People often say: "The kids of today!"

The statement always follows action (or inaction) on the side of the more youthful, which does not win the approval of the elder person.

This doesn’t mean all older persons say it, or that only the elderly say it.

I’ve heard teenagers of 18 or 19 say it, disapproving in some way of kids only five years younger than themselves; I’ve said it myself.

People say this because they don’t understand the culture of these younger persons. Not to say they are always wrong, the youth more often than not lack the wisdom donned by age, but more on that later.

Culture is an organism, constantly changing and evolving, and this often leads to discrepancies between the way the things were done 30, 15 or even five years ago, compared to today.

Of course I am not an expert on the matter, but I’d like to think that this was always the case.

Can you imagine how Aramer of Mesopotamia would have reacted when his daughter spent all day with her tablet (of stone), doing this intangible thing that is writing, instead of her work or spending time with her family?

What would Dante Alighieri have thought when all his friends had FB accounts (Florence Bank accounts) and he was suddenly the only one left to catch up with the new banking craze?

Maybe he would have written the Debitor’s Tragedy.

In the same breath, I’m sure many people who were alive during World War Two wouldn’t exactly have approved of the drugs, sex and rock ‘n roll of the hippie era.

I do believe the young are often misunderstood for the things they do and the way they choose to live, but I’ll return to my earlier point.

With age comes wisdom. There are few people who learn the location of this rare jewel early in life, as it is usually broken into many morsels and scattered by our innate human nature.

People who are older than us have generally experienced more than us and learnt from it.

They can offer us an allegorical “soupe du vie”, comprised of all the ingredients and flavours they picked up along the way.

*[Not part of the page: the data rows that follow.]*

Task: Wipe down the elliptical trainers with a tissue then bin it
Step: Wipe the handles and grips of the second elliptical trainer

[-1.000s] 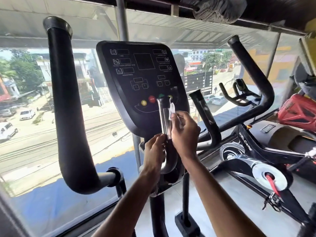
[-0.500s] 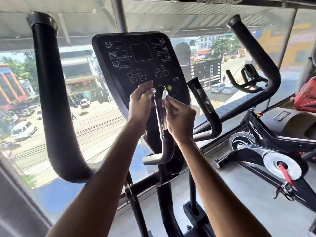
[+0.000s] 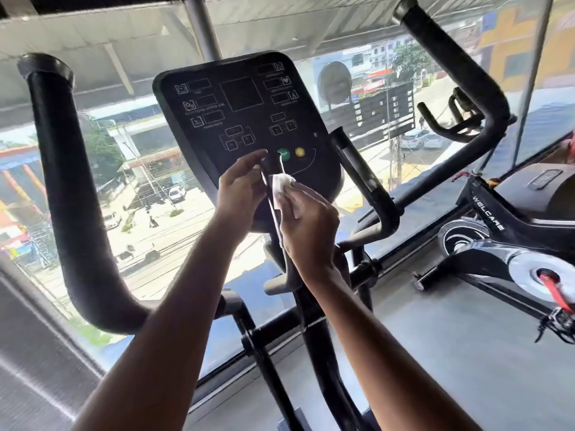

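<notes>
Tissue [image 3: 283, 185] on grip bar [image 3: 273, 209] (window [image 3: 149, 194] behind).

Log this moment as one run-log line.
wipe | right hand presses tissue on inner grip | left hand steadies grip | bin unseen

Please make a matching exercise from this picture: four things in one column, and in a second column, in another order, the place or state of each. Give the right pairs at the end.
Things:
1. tissue
2. left hand
3. green button
4. exercise bike

Places or states:
A. on the console, left of the yellow button
B. on the floor to the right of the elliptical
C. crumpled in the right hand, against the inner handle
D. fingers at the top of the inner handle

Pairs: 1-C, 2-D, 3-A, 4-B
</notes>
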Action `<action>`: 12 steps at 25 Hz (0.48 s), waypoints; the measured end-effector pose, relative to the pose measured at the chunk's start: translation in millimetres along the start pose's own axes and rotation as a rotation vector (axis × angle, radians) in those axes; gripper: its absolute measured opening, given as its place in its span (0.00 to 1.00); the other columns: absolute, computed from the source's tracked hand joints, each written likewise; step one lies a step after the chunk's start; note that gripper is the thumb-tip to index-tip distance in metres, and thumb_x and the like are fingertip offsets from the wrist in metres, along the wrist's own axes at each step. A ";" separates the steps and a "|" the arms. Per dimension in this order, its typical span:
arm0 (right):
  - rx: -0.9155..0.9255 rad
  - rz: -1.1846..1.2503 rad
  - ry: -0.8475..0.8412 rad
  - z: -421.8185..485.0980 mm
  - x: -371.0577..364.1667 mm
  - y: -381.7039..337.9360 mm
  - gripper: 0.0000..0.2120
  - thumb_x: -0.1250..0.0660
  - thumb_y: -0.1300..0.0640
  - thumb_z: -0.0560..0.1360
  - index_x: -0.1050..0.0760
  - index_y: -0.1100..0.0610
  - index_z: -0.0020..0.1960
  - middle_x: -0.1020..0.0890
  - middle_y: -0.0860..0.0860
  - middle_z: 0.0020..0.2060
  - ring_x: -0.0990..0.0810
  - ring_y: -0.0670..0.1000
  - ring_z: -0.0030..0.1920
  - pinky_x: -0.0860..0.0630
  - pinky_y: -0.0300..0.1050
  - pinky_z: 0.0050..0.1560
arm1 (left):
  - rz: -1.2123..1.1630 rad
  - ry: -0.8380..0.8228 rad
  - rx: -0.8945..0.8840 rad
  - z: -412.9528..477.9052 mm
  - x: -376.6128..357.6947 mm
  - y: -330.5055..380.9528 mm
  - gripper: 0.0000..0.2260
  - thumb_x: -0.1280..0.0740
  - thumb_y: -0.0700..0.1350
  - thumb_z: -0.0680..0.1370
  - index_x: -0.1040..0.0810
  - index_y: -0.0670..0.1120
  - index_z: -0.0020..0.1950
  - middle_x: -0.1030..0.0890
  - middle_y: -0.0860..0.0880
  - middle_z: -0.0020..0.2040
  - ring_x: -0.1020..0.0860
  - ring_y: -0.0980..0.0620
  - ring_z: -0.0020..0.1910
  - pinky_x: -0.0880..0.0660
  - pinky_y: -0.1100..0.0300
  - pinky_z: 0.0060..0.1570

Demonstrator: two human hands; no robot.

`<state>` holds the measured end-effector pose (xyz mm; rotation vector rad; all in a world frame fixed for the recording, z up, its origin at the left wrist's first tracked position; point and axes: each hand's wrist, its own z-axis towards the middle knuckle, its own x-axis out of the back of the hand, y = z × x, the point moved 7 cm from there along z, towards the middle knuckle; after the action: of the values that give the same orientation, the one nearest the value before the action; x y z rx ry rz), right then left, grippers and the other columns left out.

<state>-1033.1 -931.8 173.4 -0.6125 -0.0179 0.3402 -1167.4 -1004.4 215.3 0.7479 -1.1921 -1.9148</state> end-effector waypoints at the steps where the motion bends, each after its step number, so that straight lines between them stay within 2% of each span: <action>1: 0.049 -0.071 -0.025 3.2 -4.7 -9.1 0.07 0.29 0.61 0.77 0.15 0.60 0.53 0.15 0.52 0.55 0.17 0.51 0.55 0.20 0.41 0.56 | -0.009 0.004 0.014 -1.1 2.0 -0.4 0.15 0.42 0.34 0.83 0.19 0.42 0.64 0.18 0.42 0.52 0.19 0.47 0.47 0.21 0.57 0.46; 3: 0.181 -0.179 -0.129 3.0 -15.3 -27.2 0.10 0.32 0.59 0.75 0.16 0.58 0.54 0.18 0.51 0.58 0.22 0.52 0.57 0.23 0.38 0.53 | 0.008 0.003 0.032 -3.1 3.7 1.1 0.15 0.40 0.37 0.83 0.19 0.43 0.65 0.17 0.45 0.53 0.18 0.49 0.49 0.20 0.58 0.47; 5: 0.251 -0.208 -0.182 3.5 -21.5 -33.5 0.16 0.36 0.55 0.73 0.17 0.59 0.57 0.19 0.52 0.58 0.24 0.52 0.58 0.24 0.36 0.53 | 0.052 -0.006 0.028 -3.2 3.8 5.2 0.14 0.39 0.43 0.85 0.21 0.42 0.68 0.16 0.51 0.53 0.17 0.56 0.49 0.20 0.63 0.47; 7: 0.308 -0.221 -0.183 3.4 -25.6 -33.0 0.14 0.35 0.57 0.74 0.17 0.61 0.54 0.18 0.53 0.57 0.24 0.51 0.58 0.22 0.37 0.53 | 0.086 0.007 0.018 -3.6 4.9 9.9 0.13 0.40 0.44 0.85 0.20 0.43 0.66 0.14 0.56 0.47 0.16 0.61 0.45 0.20 0.66 0.43; 9: 0.322 -0.209 -0.153 -3.4 -20.2 -27.7 0.09 0.34 0.60 0.77 0.16 0.61 0.51 0.17 0.52 0.55 0.23 0.49 0.57 0.20 0.37 0.53 | 0.104 -0.008 0.028 -3.4 4.8 9.7 0.13 0.40 0.42 0.85 0.19 0.44 0.65 0.14 0.52 0.50 0.15 0.57 0.47 0.20 0.62 0.46; 12: 0.056 -0.037 0.017 -13.3 11.5 1.8 0.05 0.29 0.60 0.79 0.16 0.61 0.52 0.14 0.50 0.49 0.18 0.45 0.50 0.20 0.39 0.52 | 0.115 -0.008 0.015 -3.9 7.2 5.9 0.14 0.39 0.38 0.82 0.17 0.46 0.62 0.14 0.45 0.55 0.16 0.45 0.54 0.21 0.50 0.56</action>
<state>-1021.2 -934.2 160.5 -0.5587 -0.0035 0.2983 -1166.6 -1013.9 218.5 0.6656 -1.2296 -1.8176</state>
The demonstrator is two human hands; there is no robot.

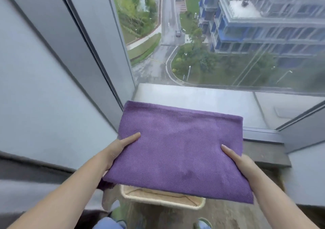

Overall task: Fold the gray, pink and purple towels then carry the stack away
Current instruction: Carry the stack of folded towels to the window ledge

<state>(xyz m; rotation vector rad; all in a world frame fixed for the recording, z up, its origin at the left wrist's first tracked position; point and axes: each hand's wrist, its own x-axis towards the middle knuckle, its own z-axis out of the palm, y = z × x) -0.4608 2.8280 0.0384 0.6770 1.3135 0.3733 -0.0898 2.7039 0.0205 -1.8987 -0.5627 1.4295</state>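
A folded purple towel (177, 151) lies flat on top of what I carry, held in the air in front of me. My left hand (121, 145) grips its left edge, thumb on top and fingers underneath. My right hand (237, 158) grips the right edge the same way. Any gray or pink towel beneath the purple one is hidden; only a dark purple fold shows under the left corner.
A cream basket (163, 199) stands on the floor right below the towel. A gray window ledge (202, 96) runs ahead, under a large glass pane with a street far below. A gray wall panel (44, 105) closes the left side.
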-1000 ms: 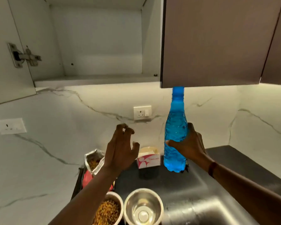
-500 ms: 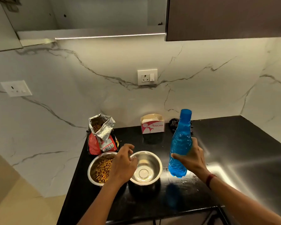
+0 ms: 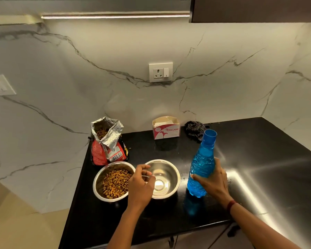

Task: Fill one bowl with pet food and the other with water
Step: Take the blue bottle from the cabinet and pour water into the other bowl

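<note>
We see two steel bowls side by side on the black counter (image 3: 169, 216), touching or nearly so. The left bowl (image 3: 99, 178) is full of brown pet food; the right bowl (image 3: 171, 172) looks empty and shiny. Our left hand (image 3: 141, 187) pinches the near left rim of the right bowl, fingers curled over the edge. Our right hand (image 3: 213, 184) is wrapped around the lower body of the blue bottle (image 3: 202, 164), which stands slightly tilted just right of the right bowl; whether its base rests on the counter we cannot tell. Behind the left bowl stands the open food bag (image 3: 108, 142). A small box (image 3: 166, 131) and a dark cloth (image 3: 195, 129) sit at the far wall.
</note>
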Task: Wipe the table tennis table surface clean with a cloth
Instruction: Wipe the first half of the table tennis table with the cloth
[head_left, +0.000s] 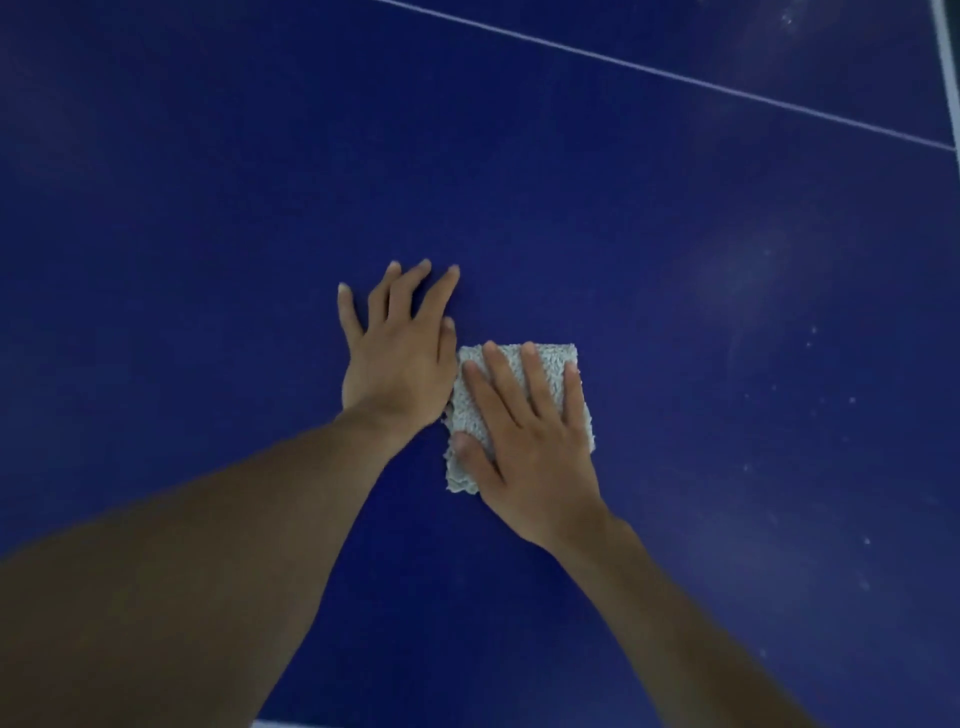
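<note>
Pressing the right grip (524, 447) flat on the cloth (553, 358), fingers straight and slightly spread, thumb lying across its near left corner. Pinning that cloth, a small pale nubby square, against the blue counter (208, 197) near the middle of the view, mostly covered by the grip. Resting the left grip (397, 364) palm-down on the bare counter just left of the cloth, fingers fanned wide, holding nothing, thumb side touching or nearly touching the cloth's edge. Showing pale specks (810, 343) to the right and a thin white line (675, 78) beyond.
</note>
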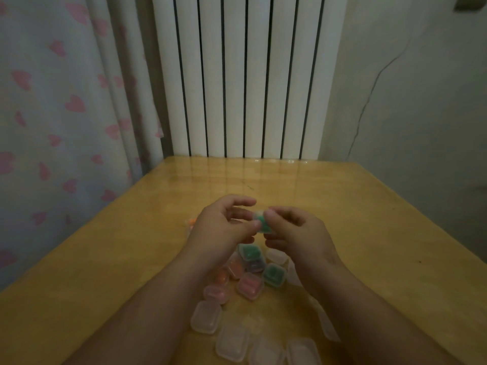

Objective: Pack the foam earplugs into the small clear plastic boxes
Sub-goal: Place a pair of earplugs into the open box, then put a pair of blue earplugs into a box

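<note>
Tight in on the fingers [253, 224]: both sets pinch one small clear box [260, 222], green foam inside, held above the counter [126, 259]. The left hand [224, 227] takes its left edge, the right hand [297, 233] its right. Below the wrists, filled boxes [250, 285] cluster together, and empty boxes [207, 317] lie nearer.

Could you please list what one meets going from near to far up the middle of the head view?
empty clear box → pink-filled box → green-filled box → held box, pinched by left hand and right hand → table → radiator
</note>
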Demonstrator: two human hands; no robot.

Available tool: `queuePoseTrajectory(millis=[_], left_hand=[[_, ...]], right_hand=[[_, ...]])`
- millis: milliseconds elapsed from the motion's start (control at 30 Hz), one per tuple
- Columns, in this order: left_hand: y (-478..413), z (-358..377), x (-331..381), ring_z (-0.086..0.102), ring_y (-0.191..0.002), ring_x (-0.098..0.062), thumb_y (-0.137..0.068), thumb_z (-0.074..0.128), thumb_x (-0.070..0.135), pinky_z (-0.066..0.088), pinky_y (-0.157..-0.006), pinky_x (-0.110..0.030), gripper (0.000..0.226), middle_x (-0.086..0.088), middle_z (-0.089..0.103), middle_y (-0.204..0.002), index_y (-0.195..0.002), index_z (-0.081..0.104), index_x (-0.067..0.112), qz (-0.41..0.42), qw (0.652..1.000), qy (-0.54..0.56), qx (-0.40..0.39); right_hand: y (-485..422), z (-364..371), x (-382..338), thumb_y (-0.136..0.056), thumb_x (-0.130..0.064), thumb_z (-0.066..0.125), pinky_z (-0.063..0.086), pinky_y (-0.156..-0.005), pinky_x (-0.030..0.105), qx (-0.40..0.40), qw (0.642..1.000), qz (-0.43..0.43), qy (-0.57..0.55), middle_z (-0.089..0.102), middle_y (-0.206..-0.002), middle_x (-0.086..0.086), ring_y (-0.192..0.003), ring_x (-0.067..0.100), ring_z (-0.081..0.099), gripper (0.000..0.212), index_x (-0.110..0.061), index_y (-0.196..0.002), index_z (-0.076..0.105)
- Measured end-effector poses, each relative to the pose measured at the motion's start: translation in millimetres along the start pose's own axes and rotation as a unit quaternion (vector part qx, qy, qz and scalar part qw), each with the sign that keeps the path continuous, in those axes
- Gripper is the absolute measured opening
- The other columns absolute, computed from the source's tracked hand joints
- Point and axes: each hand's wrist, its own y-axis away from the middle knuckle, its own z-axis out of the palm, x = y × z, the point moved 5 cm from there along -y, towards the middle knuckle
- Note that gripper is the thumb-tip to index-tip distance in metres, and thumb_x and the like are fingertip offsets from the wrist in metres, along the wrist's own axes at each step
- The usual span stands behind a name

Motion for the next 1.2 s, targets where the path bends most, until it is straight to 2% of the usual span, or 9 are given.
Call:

Young people are generally either confounded by the size of the kitchen or don’t see the rest of the kitchen and think they rule supreme in their own corner – and it takes us a long time to truly start reading the cookbooks we’re given.

We are often blinded by our own apparent know-how and ambitions, while we are offered so much wisdom by those who want to guide us towards the right appliances.

On the other hand, most of us want that “soupe du vie” in the end, different for each of us, but a tasty soup to share with others, and we cannot make that soup if we don’t get the ingredients ourselves.

Wisdom gives us the books and appliances to do what we have to, but the end result will only be water if you don’t have sweet and sour, or if you don’t break the eggs or make some lemon juice.

In the end, I think we could all benefit from the guidance given to us, but we also have to make our own mistakes from time to time.

By the way, the whole soup and kitchen story (I know it dragged on a bit) was a metaphor for life… and it still is, it didn’t change halfway through the paragraph.